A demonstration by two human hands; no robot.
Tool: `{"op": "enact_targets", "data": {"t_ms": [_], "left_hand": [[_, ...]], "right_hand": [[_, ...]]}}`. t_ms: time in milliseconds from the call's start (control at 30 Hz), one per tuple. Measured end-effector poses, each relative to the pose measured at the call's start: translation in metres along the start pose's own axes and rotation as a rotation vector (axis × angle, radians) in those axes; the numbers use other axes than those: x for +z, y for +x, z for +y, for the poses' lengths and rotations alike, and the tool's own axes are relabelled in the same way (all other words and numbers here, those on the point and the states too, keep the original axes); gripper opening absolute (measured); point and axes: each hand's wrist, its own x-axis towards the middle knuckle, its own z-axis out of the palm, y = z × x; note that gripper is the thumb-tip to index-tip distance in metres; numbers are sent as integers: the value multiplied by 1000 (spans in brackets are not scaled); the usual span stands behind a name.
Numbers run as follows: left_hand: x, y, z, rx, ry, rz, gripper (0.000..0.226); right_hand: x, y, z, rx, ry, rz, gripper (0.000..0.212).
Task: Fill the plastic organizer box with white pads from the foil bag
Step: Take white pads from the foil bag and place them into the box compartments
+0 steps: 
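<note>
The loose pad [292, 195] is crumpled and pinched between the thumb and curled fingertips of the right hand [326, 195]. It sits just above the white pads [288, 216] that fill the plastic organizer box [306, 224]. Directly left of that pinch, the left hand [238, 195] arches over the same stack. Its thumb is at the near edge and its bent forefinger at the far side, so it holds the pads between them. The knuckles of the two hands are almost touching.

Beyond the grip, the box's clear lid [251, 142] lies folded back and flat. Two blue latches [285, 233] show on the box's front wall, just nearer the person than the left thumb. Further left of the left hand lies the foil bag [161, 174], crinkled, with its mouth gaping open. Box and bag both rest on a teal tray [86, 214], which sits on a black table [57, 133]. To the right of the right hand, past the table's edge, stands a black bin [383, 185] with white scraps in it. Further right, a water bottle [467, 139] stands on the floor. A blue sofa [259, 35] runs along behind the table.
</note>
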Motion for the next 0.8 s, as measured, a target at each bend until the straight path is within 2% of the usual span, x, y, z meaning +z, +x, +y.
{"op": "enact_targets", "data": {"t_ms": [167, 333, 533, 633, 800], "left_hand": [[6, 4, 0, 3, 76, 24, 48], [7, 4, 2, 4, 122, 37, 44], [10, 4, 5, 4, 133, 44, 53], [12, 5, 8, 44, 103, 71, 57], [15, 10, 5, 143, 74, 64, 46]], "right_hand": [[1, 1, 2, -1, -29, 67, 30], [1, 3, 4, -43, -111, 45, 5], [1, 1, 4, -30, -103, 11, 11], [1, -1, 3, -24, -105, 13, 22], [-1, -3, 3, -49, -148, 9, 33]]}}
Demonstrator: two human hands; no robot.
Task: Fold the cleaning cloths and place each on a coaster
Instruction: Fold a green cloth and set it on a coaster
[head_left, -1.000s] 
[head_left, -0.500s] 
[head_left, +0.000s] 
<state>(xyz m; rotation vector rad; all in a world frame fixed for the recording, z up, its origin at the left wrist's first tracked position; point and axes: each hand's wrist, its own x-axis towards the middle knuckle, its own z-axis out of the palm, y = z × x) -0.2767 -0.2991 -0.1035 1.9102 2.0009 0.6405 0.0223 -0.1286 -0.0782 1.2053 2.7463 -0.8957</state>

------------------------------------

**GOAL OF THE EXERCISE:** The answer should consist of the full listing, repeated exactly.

**YOUR RESPONSE:**
A demonstration by two human hands; no robot.
Tool: `{"op": "enact_targets", "data": {"t_ms": [_], "left_hand": [[_, ...]], "right_hand": [[_, ...]]}}`. t_ms: time in milliseconds from the call's start (control at 30 Hz), one per tuple. Measured end-effector poses, each relative to the pose measured at the call's start: translation in metres along the start pose's own axes and rotation as a rotation vector (axis × angle, radians) in those axes; the numbers use other axes than those: x for +z, y for +x, z for +y, for the poses' lengths and rotations alike, and the tool's own axes are relabelled in the same way (all other words and numbers here, those on the point and the states too, keep the original axes); gripper opening absolute (measured); point and axes: each hand's wrist, its own x-axis towards the middle knuckle, its own z-axis out of the palm, y = z × x; note that gripper is the thumb-tip to index-tip distance in metres; numbers are sent as integers: the value multiplied by 1000 (spans in brackets are not scaled); the usual span stands behind a name.
Numbers run as follows: left_hand: x, y, z, rx, ry, rz, gripper (0.000..0.226); right_hand: x, y, z, rx, ry, rz, gripper (0.000..0.212).
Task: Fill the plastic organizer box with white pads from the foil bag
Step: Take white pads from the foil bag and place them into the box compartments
+0 steps: 
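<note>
The loose pad [292, 195] is crumpled and pinched between the thumb and curled fingertips of the right hand [326, 195]. It sits just above the white pads [288, 216] that fill the plastic organizer box [306, 224]. Directly left of that pinch, the left hand [238, 195] arches over the same stack. Its thumb is at the near edge and its bent forefinger at the far side, so it holds the pads between them. The knuckles of the two hands are almost touching.

Beyond the grip, the box's clear lid [251, 142] lies folded back and flat. Two blue latches [285, 233] show on the box's front wall, just nearer the person than the left thumb. Further left of the left hand lies the foil bag [161, 174], crinkled, with its mouth gaping open. Box and bag both rest on a teal tray [86, 214], which sits on a black table [57, 133]. To the right of the right hand, past the table's edge, stands a black bin [383, 185] with white scraps in it. Further right, a water bottle [467, 139] stands on the floor. A blue sofa [259, 35] runs along behind the table.
</note>
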Motion for the next 0.8 s, as measured, a target at each bend until the straight path is within 2% of the usual span, x, y, z meaning +z, +x, +y.
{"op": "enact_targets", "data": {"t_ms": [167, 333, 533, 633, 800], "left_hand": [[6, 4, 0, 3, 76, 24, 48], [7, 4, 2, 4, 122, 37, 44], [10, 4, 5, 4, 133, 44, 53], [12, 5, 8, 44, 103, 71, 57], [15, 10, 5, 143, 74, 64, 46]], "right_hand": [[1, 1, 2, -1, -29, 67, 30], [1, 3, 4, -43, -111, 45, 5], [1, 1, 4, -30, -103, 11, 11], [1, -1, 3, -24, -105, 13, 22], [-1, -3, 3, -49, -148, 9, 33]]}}
Demonstrator: two human hands; no robot.
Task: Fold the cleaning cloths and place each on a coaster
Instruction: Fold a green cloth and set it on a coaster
[head_left, -1.000s] 
[head_left, -0.500s] 
[head_left, +0.000s] 
<state>(xyz m; rotation vector rad; all in a world frame fixed for the recording, z up, its origin at the left wrist's first tracked position; point and axes: each hand's wrist, its own x-axis towards the middle knuckle, its own z-axis out of the palm, y = z × x) -0.2767 -0.2991 -0.1035 1.9102 2.0009 0.6405 0.0223 -0.1286 -0.0782 1.2053 2.7463 -0.8957</state>

No additional answer is needed.